• [Aim of the exercise]:
From the entries below, return every line that includes the word "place".

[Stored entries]
┄┄┄┄┄┄┄┄┄┄┄┄┄┄┄┄┄┄┄┄
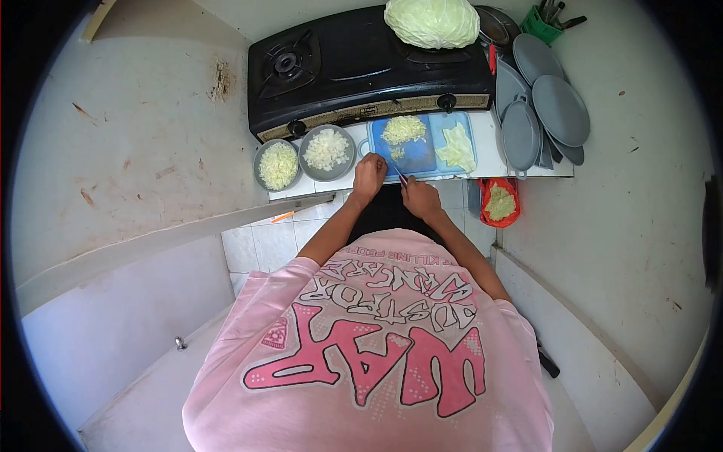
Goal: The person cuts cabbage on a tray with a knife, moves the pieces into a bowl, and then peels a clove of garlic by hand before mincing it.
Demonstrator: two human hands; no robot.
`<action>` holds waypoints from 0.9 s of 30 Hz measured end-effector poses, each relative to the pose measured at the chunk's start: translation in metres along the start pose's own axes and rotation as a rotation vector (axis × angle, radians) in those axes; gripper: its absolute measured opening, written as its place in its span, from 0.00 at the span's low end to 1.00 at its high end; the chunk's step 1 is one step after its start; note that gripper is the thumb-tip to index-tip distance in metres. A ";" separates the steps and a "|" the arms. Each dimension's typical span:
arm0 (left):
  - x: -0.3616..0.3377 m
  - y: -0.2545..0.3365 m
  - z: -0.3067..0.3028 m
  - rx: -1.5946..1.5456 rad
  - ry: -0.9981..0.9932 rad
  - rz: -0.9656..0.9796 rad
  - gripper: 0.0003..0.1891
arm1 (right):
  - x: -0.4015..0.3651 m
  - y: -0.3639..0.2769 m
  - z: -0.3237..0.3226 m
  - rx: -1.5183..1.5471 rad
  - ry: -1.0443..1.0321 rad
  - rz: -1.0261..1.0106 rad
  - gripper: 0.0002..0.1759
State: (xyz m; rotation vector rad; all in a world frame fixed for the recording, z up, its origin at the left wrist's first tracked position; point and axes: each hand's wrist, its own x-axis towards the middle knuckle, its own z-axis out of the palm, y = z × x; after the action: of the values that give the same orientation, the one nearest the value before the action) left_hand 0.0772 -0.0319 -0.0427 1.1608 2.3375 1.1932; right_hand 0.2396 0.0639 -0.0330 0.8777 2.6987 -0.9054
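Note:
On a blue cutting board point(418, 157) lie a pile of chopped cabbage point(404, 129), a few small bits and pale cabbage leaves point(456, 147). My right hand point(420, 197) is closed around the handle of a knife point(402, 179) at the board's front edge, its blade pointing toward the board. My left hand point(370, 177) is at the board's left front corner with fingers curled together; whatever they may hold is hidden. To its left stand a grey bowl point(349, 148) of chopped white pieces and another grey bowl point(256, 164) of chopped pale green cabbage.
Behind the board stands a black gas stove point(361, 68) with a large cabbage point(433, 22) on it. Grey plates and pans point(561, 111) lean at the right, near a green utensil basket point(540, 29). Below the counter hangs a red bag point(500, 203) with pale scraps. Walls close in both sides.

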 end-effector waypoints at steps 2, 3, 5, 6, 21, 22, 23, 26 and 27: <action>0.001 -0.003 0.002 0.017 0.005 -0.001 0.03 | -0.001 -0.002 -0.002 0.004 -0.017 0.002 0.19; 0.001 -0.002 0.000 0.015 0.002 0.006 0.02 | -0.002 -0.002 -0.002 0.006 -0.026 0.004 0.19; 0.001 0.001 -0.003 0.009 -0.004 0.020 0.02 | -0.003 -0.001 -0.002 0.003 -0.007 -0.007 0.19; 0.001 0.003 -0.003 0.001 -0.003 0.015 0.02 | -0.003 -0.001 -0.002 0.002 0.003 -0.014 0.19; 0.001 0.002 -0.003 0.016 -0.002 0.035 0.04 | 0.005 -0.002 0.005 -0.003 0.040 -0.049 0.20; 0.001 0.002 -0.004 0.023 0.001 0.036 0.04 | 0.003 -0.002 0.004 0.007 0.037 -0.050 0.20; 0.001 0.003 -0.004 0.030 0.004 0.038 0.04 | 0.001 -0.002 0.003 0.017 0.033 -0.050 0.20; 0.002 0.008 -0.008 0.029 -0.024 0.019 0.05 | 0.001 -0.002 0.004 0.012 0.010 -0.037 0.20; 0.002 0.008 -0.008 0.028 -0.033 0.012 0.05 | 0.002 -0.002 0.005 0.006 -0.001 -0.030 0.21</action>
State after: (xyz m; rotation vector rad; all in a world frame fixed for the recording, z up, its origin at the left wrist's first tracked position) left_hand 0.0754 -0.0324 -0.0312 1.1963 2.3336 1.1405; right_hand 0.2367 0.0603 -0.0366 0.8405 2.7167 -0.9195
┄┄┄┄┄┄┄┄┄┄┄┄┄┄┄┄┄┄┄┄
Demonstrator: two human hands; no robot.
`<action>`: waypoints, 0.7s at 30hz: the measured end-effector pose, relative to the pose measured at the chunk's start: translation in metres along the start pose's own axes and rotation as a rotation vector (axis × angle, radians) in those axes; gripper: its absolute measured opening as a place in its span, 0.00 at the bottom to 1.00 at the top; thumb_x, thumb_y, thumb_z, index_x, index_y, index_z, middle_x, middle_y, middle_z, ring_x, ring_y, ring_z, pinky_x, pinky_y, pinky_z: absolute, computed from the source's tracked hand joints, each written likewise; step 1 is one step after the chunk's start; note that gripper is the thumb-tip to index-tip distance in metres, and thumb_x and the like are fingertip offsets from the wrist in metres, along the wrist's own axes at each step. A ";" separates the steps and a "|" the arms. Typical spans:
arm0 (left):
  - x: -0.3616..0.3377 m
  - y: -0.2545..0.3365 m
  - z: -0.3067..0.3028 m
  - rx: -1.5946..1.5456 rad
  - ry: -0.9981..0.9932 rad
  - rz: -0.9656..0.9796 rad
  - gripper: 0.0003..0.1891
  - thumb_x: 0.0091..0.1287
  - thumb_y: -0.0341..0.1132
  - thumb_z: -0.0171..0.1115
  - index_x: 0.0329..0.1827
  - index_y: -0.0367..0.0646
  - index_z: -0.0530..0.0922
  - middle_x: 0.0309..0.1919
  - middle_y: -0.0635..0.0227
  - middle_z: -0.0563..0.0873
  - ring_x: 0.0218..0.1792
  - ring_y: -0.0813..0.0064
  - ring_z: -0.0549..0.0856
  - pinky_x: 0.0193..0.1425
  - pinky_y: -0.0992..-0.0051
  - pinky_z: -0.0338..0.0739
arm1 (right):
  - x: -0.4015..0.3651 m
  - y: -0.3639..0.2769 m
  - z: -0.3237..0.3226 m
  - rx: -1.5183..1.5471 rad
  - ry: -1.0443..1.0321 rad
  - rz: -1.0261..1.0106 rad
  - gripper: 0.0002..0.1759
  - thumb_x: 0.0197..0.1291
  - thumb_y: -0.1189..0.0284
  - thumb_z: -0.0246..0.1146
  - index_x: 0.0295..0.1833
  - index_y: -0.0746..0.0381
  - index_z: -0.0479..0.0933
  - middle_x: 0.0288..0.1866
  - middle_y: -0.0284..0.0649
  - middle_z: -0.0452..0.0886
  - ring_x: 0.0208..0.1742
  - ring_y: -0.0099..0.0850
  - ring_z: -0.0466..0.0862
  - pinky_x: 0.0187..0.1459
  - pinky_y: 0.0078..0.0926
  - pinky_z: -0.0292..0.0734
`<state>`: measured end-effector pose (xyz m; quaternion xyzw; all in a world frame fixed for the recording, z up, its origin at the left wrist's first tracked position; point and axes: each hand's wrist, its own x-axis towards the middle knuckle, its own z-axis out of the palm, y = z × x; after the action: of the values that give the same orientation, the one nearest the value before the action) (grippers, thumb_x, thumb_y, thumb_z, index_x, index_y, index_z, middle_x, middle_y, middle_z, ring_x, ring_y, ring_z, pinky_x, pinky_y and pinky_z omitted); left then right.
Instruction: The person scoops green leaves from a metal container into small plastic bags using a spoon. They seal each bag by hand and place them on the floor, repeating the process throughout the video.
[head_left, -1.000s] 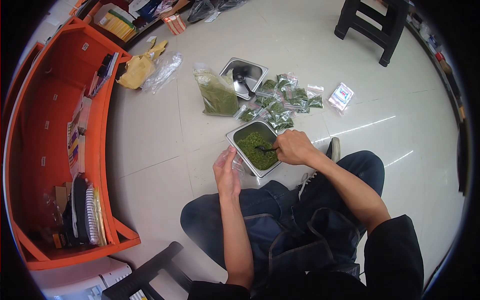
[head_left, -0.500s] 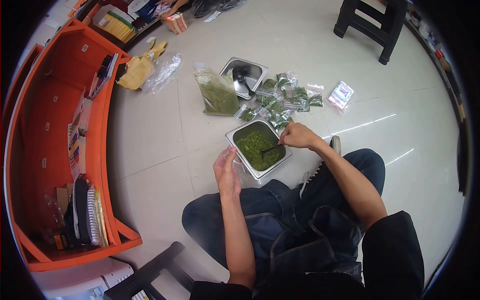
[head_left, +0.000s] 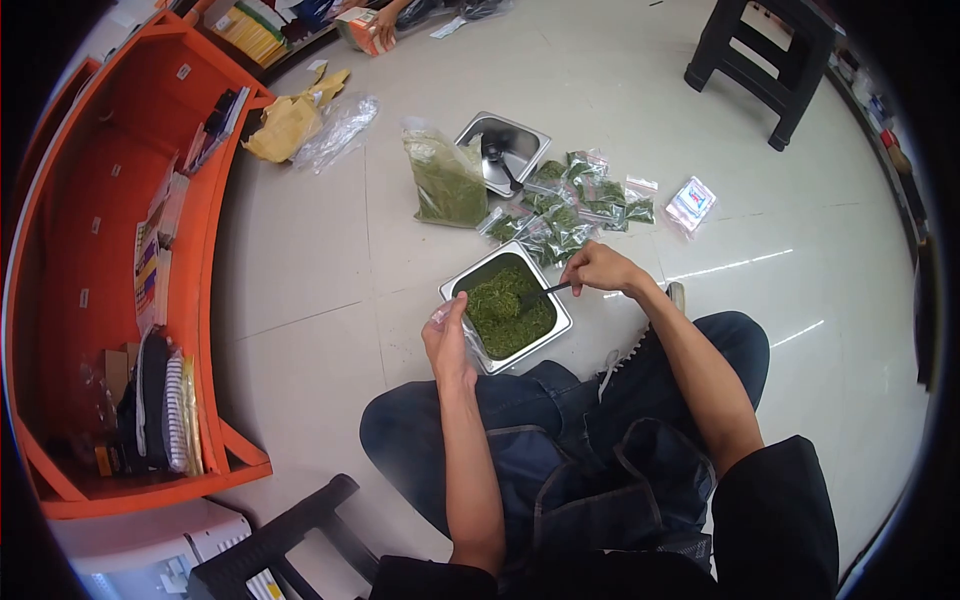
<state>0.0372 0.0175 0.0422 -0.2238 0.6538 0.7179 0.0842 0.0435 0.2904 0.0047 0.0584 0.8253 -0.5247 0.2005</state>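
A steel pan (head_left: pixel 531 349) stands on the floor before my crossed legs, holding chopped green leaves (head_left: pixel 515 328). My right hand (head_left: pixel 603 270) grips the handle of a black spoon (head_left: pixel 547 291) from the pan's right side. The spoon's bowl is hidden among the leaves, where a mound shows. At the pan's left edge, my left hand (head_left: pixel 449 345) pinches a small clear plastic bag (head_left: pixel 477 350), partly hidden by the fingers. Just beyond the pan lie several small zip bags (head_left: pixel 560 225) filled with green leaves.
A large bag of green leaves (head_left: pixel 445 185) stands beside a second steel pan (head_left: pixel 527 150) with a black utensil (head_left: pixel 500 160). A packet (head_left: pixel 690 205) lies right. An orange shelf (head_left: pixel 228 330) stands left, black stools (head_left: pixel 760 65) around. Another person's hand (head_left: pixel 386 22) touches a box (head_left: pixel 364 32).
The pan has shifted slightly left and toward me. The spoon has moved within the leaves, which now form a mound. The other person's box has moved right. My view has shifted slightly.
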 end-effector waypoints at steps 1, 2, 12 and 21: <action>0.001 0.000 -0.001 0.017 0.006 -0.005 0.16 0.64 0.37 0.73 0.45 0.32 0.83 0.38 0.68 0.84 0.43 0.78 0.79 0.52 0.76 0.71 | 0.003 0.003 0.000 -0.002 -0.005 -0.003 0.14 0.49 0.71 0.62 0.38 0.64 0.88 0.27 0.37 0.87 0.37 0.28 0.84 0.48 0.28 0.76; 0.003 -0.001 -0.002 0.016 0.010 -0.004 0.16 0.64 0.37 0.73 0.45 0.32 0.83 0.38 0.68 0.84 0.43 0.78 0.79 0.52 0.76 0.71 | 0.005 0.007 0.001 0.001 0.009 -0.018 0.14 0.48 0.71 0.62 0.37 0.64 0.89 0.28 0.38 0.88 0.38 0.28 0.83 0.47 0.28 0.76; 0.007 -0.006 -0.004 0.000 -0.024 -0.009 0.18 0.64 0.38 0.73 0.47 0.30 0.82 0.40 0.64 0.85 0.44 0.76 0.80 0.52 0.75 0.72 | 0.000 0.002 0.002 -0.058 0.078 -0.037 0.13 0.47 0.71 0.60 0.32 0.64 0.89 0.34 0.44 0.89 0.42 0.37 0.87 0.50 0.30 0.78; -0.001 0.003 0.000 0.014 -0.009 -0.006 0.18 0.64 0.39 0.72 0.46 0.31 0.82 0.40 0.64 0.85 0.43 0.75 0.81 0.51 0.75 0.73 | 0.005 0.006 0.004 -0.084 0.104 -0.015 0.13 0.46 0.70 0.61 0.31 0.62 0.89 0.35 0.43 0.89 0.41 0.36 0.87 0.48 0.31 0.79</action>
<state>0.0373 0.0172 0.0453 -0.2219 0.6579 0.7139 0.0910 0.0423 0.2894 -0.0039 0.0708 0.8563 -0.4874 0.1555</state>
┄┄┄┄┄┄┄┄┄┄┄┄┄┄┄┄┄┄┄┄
• [Result below]:
`<action>` holds waypoints from 0.9 s of 30 Hz measured end-effector poses, each relative to the pose measured at the chunk's start: translation in metres along the start pose's own axes and rotation as a rotation vector (axis × angle, radians) in those axes; gripper: its absolute measured opening, written as its place in its span, from 0.00 at the span's low end to 1.00 at its high end; the chunk's step 1 is one step after its start; note that gripper is the thumb-tip to index-tip distance in metres. A ";" separates the steps and a "|" the arms. Each dimension's typical span:
`<action>`: waypoints, 0.7s at 30hz: the measured end-effector pose, relative to the pose measured at the chunk's start: translation in metres along the start pose's own axes and rotation as a rotation vector (axis × angle, radians) in those axes; gripper: its absolute measured opening as a place in its span, 0.00 at the bottom to 1.00 at the top; thumb_x, thumb_y, thumb_z, index_x, index_y, index_z, middle_x, middle_y, middle_z, ring_x, ring_y, ring_z, pinky_x, pinky_y, pinky_z: absolute, computed from the source's tracked hand joints, each written likewise; step 1 is one step after the chunk's start; note that gripper is the thumb-tip to index-tip distance in metres, and thumb_x and the like are fingertip offsets from the wrist in metres, along the wrist's own axes at each step. A ";" separates the steps and a "|" the arms. Typical spans:
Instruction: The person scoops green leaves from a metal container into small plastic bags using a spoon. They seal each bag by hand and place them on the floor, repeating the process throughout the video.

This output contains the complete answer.